[AVAILABLE RECORDS]:
----------
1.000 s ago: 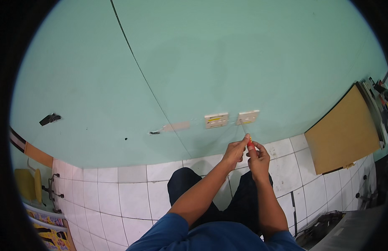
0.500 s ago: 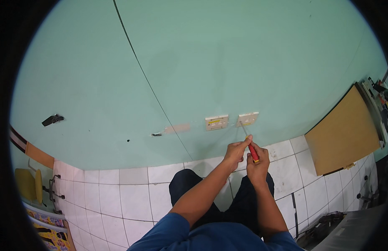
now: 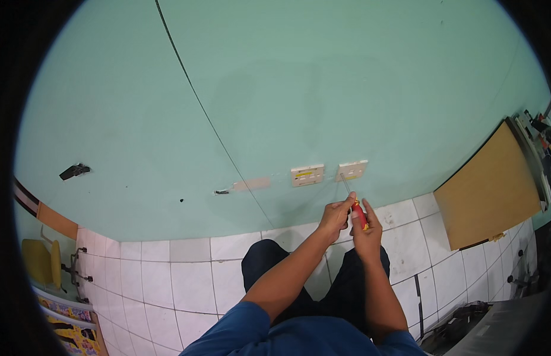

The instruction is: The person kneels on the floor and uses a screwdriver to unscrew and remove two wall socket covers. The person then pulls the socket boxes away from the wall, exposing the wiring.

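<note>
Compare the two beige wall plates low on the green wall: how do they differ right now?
The right wall plate has the screwdriver shaft reaching up to its lower left corner; the left wall plate is untouched. The left plate shows a yellow strip across its middle, which the right plate appears to lack. The right plate sits slightly higher in view. Both are beige, rectangular, similar in size, mounted side by side.

One camera on the head, looking down

It faces the green wall (image 3: 323, 89), close above the white outlet plates (image 3: 329, 172).
</note>
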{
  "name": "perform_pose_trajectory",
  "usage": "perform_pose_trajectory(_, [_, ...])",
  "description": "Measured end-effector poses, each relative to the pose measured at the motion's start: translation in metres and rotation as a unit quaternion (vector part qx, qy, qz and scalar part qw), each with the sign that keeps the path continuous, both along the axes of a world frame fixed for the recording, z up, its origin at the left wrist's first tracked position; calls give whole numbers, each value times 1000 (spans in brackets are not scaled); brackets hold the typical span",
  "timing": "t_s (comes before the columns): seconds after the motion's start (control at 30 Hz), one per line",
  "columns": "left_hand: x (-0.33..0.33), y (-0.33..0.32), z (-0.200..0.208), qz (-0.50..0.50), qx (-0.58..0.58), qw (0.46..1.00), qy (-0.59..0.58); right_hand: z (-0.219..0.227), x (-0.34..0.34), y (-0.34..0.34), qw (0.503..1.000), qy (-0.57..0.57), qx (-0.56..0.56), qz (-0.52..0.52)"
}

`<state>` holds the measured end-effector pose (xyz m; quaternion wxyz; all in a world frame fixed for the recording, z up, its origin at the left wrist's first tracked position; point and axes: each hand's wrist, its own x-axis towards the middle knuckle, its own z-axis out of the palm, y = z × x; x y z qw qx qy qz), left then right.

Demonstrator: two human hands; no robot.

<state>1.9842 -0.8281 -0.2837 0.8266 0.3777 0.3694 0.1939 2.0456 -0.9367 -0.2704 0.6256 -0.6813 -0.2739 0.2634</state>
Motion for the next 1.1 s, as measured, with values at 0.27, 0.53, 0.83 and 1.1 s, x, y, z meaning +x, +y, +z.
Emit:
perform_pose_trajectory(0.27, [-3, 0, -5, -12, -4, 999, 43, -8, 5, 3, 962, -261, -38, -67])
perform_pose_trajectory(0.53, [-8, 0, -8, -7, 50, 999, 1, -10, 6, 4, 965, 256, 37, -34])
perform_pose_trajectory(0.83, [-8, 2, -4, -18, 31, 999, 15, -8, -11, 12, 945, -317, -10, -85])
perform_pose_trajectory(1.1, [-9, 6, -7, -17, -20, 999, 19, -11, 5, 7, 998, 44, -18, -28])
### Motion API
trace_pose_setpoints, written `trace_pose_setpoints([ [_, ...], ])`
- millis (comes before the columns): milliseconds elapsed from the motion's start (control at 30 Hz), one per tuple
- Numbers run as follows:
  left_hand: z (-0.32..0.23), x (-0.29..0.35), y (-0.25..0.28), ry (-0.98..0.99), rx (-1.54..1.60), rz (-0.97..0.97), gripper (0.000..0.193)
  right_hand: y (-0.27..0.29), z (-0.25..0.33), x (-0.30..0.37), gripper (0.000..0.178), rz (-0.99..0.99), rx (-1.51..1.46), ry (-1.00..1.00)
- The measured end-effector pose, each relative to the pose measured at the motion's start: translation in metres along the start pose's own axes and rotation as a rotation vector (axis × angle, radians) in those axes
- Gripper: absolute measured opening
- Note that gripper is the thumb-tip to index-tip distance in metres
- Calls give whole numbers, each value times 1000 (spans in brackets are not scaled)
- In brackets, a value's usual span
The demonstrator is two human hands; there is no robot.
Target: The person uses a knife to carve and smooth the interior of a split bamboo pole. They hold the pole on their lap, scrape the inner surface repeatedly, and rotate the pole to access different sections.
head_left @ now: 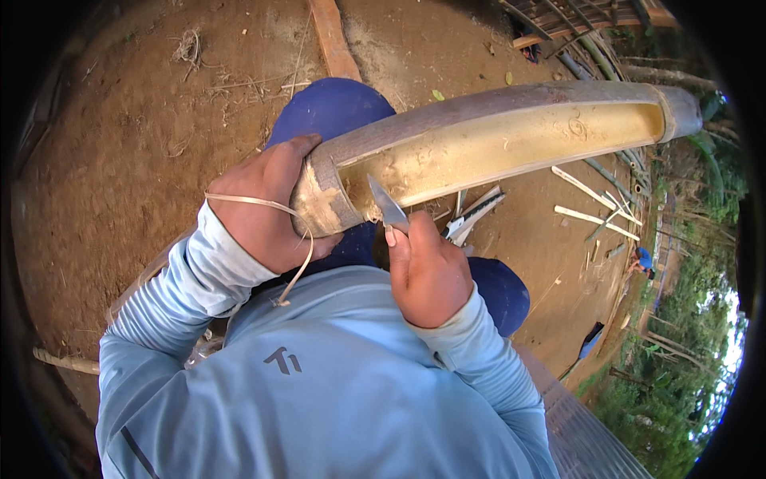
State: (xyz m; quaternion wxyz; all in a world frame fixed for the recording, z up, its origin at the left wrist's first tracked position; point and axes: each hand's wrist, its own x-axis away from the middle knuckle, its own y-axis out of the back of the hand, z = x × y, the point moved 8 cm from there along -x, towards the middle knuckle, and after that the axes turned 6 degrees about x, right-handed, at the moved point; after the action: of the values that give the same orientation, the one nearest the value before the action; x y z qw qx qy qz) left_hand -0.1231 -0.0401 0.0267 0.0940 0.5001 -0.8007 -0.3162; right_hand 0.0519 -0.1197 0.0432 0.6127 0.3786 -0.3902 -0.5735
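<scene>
A thick bamboo tube (511, 108) with a long opening cut in its side slants from my lap up to the far right. Its pale hollow inside (495, 152) faces me, with some thin shavings in it. My left hand (271, 199) is wrapped round the tube's near end, and a thin pale strip (299, 271) loops over that hand. In my right hand (431, 275) is a small knife (386, 204), gripped close to the blade. The blade's tip points up and left at the near corner of the opening, where a small curled shaving (373, 214) sits. The knife's handle is hidden in my fist.
My knees in blue trousers (329, 108) lie under the tube. A saw-like tool (475, 215) rests beyond my right hand. Split pale bamboo strips (598, 223) are scattered on the brown dirt ground (144, 120) to the right. A wooden plank (333, 40) lies ahead. Another person (641, 262) is far right.
</scene>
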Motion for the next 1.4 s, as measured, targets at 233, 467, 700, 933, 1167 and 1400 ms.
trace_pose_setpoints([
  [233, 2, -6, 3, 0, -15, -18, 91, -2, 2, -8, 17, 61, 18, -26],
  [467, -2, -3, 3, -6, -1, -17, 90, -1, 4, -2, 19, 10, -12, 13],
  [700, -1, -4, 3, -11, -6, 6, 91, -6, 6, -1, 19, -12, -50, 32],
  [933, 2, -5, 3, 17, 18, -15, 91, -9, 8, -6, 20, 12, -29, 27],
  [1167, -2, -1, 1, -6, 11, 2, 91, -10, 8, -5, 17, 51, -121, 20],
  [1400, 2, -3, 4, 61, 25, 38, 91, 38, -28, -6, 20, -81, -480, -248],
])
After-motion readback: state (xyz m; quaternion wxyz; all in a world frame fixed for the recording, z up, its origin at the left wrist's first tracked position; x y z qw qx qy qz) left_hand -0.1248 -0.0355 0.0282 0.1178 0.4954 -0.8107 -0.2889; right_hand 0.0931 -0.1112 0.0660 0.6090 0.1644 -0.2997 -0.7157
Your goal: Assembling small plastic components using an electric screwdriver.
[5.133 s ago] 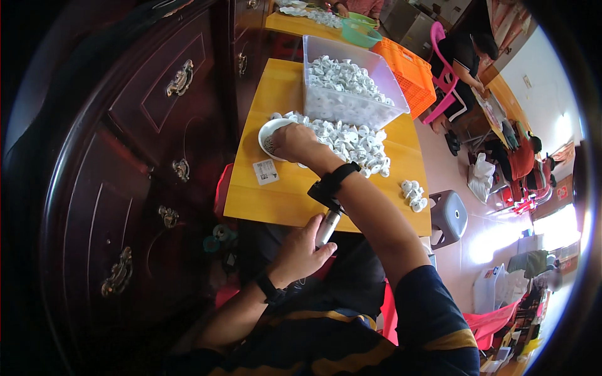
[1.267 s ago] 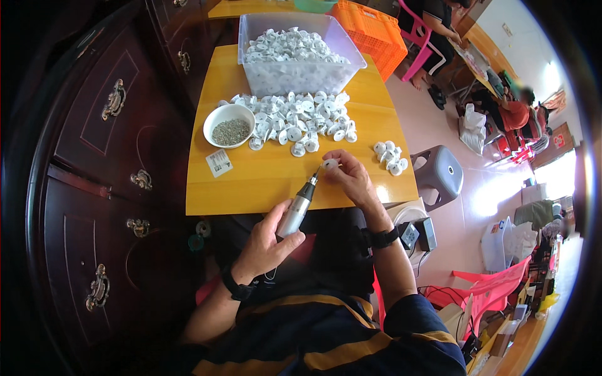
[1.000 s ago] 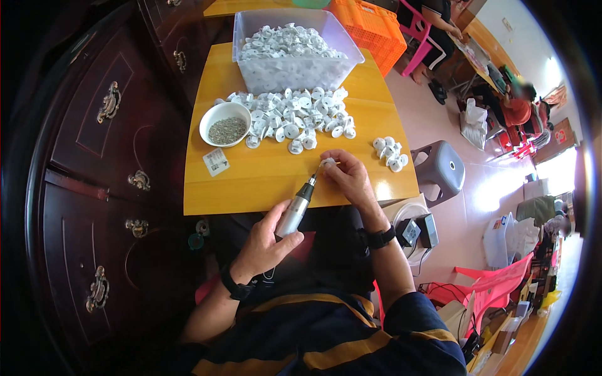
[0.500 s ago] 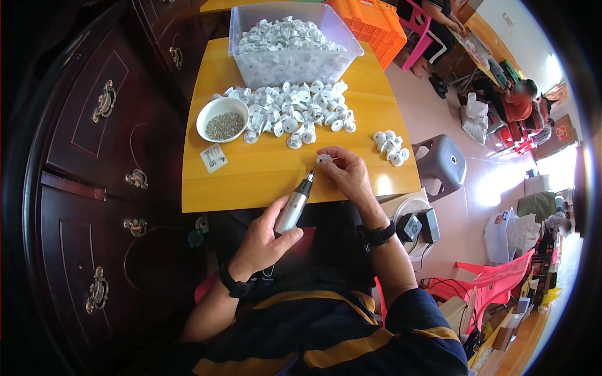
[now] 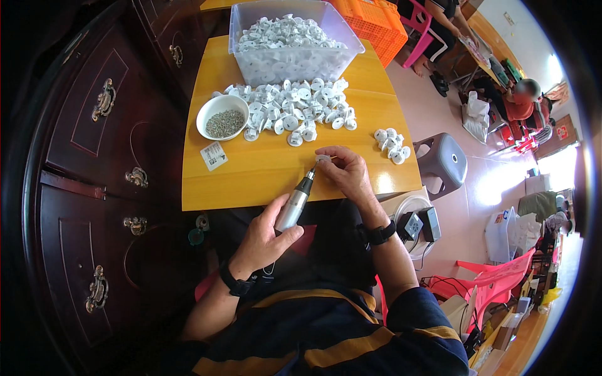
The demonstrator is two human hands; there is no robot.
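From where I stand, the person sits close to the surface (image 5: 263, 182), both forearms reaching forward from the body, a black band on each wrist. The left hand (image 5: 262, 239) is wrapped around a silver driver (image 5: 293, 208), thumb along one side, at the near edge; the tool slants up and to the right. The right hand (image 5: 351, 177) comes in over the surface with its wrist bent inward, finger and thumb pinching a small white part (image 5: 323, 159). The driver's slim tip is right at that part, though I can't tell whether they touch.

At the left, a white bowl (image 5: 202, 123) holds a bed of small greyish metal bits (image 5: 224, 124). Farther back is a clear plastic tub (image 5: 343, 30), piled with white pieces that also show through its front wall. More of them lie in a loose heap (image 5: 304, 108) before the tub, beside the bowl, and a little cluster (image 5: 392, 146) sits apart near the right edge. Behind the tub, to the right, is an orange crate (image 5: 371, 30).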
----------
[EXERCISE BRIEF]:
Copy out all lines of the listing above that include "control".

[ANSWER BOX]:
  "timing": "t_s (comes before the columns): seconds after the motion's start (control at 30 Hz), one per line",
- millis (comes before the columns): milliseconds elapsed from the motion's start (control at 30 Hz), one per tuple

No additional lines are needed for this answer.